[[ INPUT RECORDS open ]]
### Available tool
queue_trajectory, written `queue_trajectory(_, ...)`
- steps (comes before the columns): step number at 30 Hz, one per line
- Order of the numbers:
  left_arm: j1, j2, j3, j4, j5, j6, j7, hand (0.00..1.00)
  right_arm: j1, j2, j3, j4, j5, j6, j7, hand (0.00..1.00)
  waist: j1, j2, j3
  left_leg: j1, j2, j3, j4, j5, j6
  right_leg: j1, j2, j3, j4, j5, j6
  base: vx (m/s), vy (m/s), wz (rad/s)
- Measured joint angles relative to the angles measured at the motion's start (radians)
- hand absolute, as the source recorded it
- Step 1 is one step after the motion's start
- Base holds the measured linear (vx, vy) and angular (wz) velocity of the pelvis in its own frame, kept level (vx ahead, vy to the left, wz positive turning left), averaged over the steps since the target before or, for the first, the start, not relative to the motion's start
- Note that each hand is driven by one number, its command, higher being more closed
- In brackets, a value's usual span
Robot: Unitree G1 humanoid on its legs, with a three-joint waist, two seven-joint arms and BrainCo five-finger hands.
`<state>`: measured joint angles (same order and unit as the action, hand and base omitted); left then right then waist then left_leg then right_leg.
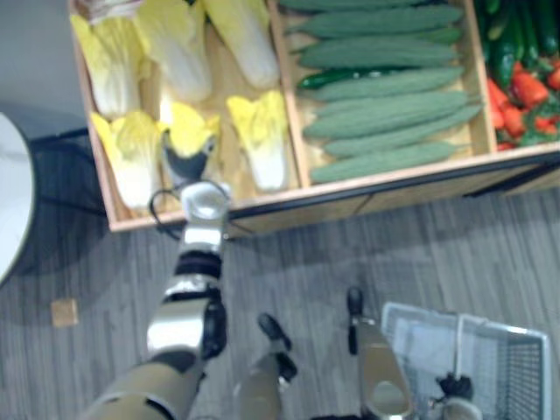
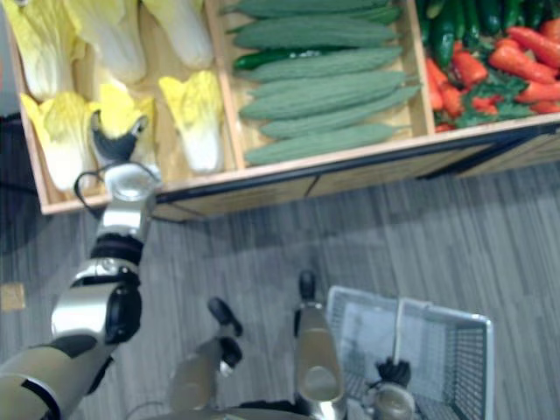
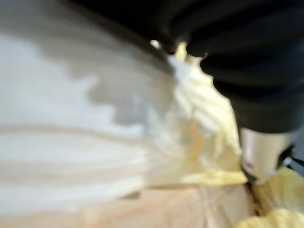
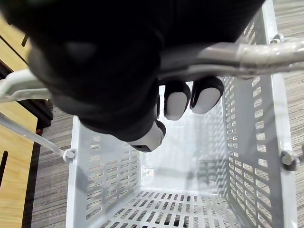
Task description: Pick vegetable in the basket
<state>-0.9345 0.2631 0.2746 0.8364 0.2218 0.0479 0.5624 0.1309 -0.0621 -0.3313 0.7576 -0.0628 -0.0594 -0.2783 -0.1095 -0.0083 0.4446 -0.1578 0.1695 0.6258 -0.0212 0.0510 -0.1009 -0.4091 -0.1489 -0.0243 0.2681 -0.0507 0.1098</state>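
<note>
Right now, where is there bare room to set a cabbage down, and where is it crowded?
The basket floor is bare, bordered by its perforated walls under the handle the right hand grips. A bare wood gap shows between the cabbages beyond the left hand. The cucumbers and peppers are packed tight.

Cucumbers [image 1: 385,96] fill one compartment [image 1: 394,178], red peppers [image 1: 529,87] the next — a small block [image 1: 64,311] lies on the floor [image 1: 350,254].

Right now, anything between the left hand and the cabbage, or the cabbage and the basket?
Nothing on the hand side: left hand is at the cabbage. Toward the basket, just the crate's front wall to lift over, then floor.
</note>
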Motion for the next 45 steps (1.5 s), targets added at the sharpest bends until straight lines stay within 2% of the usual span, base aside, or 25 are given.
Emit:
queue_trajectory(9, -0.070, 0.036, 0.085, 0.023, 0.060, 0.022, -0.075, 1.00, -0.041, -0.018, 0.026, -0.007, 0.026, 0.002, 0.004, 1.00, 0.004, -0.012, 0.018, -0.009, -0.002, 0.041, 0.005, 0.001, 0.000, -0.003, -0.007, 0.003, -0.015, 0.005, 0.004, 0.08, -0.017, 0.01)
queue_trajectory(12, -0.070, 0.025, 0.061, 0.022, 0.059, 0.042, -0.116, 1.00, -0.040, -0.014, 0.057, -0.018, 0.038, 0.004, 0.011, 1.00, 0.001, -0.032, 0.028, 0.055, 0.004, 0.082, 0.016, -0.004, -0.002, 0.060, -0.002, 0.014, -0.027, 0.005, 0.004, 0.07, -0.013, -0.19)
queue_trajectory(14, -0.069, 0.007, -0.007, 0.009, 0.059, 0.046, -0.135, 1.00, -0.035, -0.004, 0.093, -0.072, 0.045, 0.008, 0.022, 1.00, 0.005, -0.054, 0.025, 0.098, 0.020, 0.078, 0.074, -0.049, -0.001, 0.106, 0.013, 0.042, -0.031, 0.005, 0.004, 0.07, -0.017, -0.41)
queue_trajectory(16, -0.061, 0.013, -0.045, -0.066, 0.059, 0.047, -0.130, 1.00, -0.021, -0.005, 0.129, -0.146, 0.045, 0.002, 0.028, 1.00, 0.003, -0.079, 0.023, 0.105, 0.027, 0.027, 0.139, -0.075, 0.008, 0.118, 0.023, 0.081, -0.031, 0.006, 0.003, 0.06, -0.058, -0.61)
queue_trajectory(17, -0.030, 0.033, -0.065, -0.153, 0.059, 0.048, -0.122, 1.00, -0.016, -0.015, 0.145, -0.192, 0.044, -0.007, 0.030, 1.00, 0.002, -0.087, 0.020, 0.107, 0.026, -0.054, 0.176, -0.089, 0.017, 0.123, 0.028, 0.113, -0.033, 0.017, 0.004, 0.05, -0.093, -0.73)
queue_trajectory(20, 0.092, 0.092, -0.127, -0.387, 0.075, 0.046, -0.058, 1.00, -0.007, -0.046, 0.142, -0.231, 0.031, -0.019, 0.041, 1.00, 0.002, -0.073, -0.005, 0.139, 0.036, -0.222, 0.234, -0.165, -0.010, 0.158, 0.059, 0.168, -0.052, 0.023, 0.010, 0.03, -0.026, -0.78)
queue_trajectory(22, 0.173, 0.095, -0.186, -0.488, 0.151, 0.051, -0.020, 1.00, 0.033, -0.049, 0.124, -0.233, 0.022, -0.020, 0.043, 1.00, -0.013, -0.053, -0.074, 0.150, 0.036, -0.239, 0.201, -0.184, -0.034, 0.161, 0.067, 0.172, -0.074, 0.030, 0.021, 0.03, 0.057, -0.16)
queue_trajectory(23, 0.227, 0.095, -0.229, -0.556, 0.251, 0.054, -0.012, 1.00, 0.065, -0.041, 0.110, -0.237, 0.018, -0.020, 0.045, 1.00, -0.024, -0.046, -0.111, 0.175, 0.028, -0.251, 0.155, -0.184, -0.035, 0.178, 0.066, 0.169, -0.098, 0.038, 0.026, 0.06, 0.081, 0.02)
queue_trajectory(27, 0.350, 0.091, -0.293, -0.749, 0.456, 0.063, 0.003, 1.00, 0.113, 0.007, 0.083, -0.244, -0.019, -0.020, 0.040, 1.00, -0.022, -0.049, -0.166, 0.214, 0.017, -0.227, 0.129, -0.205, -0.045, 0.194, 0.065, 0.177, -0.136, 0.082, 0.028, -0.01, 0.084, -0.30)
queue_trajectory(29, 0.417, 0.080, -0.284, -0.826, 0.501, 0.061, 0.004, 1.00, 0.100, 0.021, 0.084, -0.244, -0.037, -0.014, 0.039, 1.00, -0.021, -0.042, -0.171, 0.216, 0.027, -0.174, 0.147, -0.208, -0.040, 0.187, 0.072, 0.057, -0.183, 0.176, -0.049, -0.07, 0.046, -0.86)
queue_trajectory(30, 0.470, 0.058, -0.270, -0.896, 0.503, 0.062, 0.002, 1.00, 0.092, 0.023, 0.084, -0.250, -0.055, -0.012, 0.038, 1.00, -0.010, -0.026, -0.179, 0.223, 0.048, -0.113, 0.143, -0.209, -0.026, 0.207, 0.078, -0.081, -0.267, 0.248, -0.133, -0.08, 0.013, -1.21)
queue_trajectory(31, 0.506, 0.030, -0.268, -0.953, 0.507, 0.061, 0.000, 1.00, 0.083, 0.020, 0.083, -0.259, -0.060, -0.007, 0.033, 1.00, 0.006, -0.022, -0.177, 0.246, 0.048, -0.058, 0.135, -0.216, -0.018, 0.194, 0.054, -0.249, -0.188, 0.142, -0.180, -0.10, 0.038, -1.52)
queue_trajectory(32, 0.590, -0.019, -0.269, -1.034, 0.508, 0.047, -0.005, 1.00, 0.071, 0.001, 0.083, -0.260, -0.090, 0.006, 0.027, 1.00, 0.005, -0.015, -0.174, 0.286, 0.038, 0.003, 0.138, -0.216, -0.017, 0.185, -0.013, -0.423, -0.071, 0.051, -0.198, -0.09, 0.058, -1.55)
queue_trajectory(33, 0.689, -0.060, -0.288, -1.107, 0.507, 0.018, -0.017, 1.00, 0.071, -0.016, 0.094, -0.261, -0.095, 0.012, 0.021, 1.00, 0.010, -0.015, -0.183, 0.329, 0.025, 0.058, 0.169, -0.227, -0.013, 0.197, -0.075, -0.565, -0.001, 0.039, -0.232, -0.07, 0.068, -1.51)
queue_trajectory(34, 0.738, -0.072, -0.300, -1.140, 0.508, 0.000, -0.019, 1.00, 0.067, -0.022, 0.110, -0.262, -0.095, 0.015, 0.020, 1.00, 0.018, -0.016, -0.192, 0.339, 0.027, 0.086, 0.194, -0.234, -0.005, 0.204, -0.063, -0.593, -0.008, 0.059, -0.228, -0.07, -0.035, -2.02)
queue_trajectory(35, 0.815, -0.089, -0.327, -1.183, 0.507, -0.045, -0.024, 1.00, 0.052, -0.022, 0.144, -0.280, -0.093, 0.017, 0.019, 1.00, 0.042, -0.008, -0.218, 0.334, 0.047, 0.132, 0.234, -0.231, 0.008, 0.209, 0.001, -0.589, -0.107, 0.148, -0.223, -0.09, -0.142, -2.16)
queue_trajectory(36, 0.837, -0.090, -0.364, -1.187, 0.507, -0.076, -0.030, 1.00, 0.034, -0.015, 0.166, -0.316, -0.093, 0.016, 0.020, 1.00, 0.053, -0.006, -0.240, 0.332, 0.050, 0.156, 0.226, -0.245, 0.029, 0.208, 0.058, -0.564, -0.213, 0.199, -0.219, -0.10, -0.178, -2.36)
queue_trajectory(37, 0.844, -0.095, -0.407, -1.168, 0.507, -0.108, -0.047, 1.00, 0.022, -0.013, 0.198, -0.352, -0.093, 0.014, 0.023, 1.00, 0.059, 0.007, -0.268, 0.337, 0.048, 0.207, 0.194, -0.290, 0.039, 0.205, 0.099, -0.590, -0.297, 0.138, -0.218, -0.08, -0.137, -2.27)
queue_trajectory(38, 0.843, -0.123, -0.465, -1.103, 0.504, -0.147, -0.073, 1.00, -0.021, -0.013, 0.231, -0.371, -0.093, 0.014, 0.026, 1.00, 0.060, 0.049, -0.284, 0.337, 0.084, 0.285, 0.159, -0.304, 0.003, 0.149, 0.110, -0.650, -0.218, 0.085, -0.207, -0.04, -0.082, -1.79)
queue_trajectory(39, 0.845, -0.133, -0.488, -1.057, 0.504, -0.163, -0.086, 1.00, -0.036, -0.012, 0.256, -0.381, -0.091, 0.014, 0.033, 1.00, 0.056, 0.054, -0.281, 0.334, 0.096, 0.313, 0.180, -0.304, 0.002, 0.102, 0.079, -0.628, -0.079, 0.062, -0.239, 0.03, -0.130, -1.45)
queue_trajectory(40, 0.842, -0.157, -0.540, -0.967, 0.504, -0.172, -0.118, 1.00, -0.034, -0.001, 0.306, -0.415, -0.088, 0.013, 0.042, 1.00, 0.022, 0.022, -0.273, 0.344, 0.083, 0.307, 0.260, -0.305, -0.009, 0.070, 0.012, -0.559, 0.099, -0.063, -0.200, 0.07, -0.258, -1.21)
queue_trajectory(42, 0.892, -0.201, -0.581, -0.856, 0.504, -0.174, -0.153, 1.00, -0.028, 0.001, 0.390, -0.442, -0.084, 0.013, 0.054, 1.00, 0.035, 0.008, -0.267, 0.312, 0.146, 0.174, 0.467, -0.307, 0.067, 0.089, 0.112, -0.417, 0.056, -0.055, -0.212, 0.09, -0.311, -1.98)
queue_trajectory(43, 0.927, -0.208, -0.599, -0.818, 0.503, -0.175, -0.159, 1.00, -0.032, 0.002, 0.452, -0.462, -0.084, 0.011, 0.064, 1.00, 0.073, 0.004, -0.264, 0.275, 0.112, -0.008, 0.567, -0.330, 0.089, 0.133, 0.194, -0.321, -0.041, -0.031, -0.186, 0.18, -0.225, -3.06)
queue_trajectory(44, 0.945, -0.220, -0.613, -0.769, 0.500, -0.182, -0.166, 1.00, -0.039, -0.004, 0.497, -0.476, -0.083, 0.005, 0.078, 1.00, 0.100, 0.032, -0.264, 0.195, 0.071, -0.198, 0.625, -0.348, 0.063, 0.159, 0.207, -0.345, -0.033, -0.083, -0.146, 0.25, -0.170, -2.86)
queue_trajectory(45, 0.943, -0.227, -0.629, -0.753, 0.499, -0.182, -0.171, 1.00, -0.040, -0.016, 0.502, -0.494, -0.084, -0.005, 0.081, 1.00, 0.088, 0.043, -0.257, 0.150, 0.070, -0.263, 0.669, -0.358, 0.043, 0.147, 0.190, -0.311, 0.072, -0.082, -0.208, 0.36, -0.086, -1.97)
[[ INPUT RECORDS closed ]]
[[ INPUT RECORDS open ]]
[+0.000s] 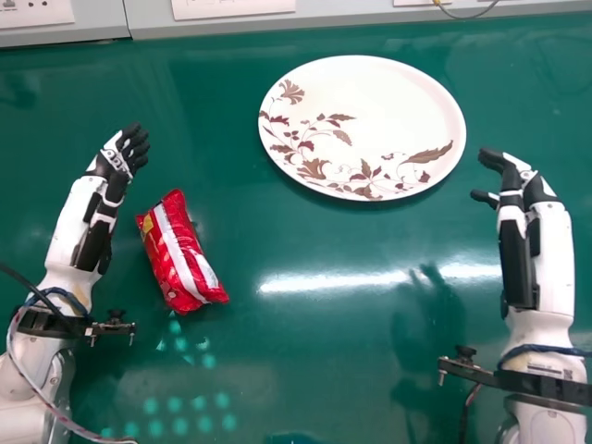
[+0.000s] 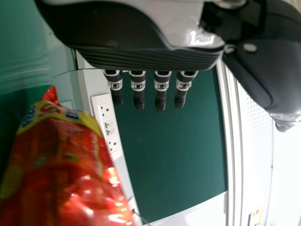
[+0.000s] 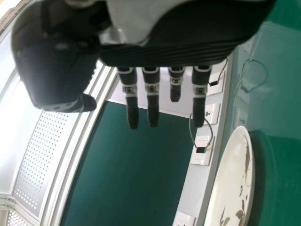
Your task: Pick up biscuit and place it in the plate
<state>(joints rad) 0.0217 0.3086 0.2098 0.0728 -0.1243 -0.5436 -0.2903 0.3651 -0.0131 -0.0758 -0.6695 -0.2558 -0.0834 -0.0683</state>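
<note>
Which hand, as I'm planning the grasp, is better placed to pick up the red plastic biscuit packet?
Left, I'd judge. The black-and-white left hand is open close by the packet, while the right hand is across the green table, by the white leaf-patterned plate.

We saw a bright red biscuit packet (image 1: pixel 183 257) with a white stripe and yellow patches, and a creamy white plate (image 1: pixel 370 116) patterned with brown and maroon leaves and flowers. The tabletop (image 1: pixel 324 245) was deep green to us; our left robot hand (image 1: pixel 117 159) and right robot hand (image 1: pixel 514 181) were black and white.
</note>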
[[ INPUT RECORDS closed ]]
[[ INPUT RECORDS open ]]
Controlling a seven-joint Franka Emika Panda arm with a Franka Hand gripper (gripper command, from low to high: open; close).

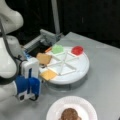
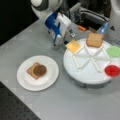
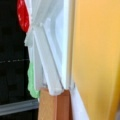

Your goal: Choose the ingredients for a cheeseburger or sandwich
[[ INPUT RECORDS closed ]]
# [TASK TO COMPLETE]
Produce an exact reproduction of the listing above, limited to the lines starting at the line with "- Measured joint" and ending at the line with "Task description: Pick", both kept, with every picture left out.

# [FINISHED EXERCISE]
- Measured joint angles relative to the angles measured at the motion's start (radians)
- hand absolute, as the source recorded it
- Step 1 is one step after the motion's start
- Base holds the measured linear (vx, vy) and angular (wz) velocity of the pelvis in its own frame, kept level (vx ahead, vy to the left, wz positive turning left), averaged over the steps since the target before or, for the first, the start, not relative to the motion's start
- Note that each hand is driven by one number, its command, higher being more closed
- In brackets, a value's usual span
Robot: Unitree G1 humanoid on its legs, with a three-joint waist, two seven-joint arms and BrainCo five-finger hands.
`<state>`: measured joint angles (same order and unit as the action, hand and base omitted); left then right then waist then left_leg then right_leg.
Task description: Pick vegetable in the basket

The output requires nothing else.